Three million-selling albums by three different artists…
According to Nielsen Music’s mid-year report, only three albums have sold over 1 million units so far this year: Adele: 25; Drake: Views; and Beyonce: Lemonade. That’s a sharp improvement over last year, but represents a drastic drop from earlier years, when dozens of albums easily hit the mark.
At the same point last year, the music industry only had one album reach this milestone: Taylor Swift’s 1989. In fact, in the whole of 2015 only two artists sold over 1 million units, part of a drab environment for once-lucrative, bundled album releases.
What did these artists do to hit that milestone?
’25’ was the most popular album of 2015. Just to highlight how successful the album was, the hit single ‘Hello’ hit a billion views on YouTube in just 87 days – a new record that was previously held by PSY’s ‘Gangnam Style’. In its second week ‘25′ became the first album ever to sell more than a million copies in two different weeks, and it did the same in its third week – that’s three million-selling weeks.

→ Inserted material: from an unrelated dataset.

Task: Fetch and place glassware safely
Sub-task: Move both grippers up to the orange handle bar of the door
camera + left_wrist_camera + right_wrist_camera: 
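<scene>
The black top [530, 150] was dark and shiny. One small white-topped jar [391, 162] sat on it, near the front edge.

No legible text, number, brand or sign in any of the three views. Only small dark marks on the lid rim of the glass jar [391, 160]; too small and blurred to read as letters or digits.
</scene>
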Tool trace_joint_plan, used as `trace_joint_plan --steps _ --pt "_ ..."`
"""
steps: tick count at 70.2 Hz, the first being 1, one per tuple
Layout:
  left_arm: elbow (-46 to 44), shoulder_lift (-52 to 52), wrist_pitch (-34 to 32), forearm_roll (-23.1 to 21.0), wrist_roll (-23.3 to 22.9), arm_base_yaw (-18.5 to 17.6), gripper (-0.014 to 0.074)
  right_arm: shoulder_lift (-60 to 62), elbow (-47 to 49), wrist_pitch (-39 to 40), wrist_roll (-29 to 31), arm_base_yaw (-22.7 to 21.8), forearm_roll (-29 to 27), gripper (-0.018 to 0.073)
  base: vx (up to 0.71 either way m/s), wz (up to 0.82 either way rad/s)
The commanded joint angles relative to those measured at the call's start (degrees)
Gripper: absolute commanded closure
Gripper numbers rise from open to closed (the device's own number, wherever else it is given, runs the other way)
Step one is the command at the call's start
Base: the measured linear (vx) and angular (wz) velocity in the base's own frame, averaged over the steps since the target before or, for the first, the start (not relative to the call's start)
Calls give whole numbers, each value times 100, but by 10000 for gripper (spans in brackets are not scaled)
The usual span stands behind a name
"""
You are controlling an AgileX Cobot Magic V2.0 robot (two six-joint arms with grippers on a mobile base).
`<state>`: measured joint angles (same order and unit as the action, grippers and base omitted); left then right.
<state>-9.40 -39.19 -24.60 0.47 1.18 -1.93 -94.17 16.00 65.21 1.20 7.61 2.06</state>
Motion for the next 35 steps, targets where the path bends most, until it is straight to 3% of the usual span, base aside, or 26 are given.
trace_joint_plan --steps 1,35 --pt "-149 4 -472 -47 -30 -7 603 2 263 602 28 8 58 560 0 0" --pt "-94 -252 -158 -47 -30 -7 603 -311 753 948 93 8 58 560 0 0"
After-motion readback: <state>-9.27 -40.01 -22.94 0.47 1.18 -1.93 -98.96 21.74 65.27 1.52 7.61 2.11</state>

How did Adele achieve this? Adele windowed the album from streaming services, and it only recently became available to stream on both Spotify and Apple Music – over a half a year after the album was officially released, and after most of the biggest profits have been made. By windowing the album, Adele managed to get her fans to either purchase the album in a physical of digital format, as there wasn’t other way for her fans to listen to the album.

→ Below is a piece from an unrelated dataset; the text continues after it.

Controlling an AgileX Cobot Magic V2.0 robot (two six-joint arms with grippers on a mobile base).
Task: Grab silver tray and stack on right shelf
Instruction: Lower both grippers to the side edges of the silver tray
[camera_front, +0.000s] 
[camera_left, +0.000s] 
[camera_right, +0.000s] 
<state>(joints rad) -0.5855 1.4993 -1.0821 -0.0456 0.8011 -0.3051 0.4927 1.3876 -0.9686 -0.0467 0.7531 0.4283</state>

Lemonade was released as Tidal exclusive in April this year, and since is still not available on any other streaming service. By making the album an exclusive, like Adele did with 25, Beyonce fans had few options to listen to Lemonade it was either download Tidal to stream the album or buy the album, so this prompted people to either purchase a physical or digital copy.

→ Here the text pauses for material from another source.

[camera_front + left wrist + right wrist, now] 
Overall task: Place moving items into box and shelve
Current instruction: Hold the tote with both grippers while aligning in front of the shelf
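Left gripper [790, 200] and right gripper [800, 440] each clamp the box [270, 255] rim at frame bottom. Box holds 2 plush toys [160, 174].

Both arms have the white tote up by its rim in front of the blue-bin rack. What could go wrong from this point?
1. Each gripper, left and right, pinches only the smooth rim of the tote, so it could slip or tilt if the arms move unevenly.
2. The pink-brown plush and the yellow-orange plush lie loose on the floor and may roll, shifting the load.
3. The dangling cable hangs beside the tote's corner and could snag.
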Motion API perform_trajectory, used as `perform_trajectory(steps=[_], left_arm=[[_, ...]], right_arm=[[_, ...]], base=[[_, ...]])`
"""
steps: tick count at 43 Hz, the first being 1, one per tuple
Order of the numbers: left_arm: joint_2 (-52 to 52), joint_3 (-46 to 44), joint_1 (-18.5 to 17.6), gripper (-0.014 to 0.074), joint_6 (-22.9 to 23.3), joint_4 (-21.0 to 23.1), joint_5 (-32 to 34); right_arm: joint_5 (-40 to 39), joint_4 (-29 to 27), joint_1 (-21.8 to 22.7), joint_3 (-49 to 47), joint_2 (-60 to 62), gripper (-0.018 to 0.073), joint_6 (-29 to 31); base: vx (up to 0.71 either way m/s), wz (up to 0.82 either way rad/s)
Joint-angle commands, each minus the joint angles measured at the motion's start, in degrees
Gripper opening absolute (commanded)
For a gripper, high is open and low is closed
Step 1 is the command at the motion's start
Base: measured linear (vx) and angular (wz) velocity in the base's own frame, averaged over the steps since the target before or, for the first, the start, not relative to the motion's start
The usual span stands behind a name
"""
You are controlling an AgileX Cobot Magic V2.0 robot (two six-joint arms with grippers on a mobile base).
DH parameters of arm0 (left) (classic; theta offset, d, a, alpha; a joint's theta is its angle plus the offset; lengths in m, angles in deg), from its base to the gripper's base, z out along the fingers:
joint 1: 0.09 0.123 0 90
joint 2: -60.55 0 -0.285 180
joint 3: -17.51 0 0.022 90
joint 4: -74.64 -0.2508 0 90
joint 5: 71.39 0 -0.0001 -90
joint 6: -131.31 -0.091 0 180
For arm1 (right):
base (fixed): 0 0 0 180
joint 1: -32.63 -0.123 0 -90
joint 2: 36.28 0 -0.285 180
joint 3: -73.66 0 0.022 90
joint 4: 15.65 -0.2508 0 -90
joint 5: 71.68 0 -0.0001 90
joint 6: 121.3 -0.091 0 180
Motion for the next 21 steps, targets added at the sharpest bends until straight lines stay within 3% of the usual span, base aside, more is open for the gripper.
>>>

Drake windowed Views, by making the album an Apple Music streaming exclusive. Though, the album became more widely available to other streaming services not too long after. However, despite it only being windowed for a short period of time, some music fans do not want to wait in order to listen to their favourite artists new music.
For Spotify and Tidal subscribers, or users of other music services purchasing the album is easier and less complicated than signing up to Apple Music in order to listen to the album and having to remember to cancel the subscription when the trial period is over.
Are artist exclusives and windowing music creating million-selling albums?
In every case, these artists are making their music less available, and choosing one platform to release. Ultimately, these albums reached the million-mark, though exclusives may not have been the determining factor. But perhaps it played a part in getting music fans to actually purchase their albums as opposed to using streaming services, especially free services like YouTube.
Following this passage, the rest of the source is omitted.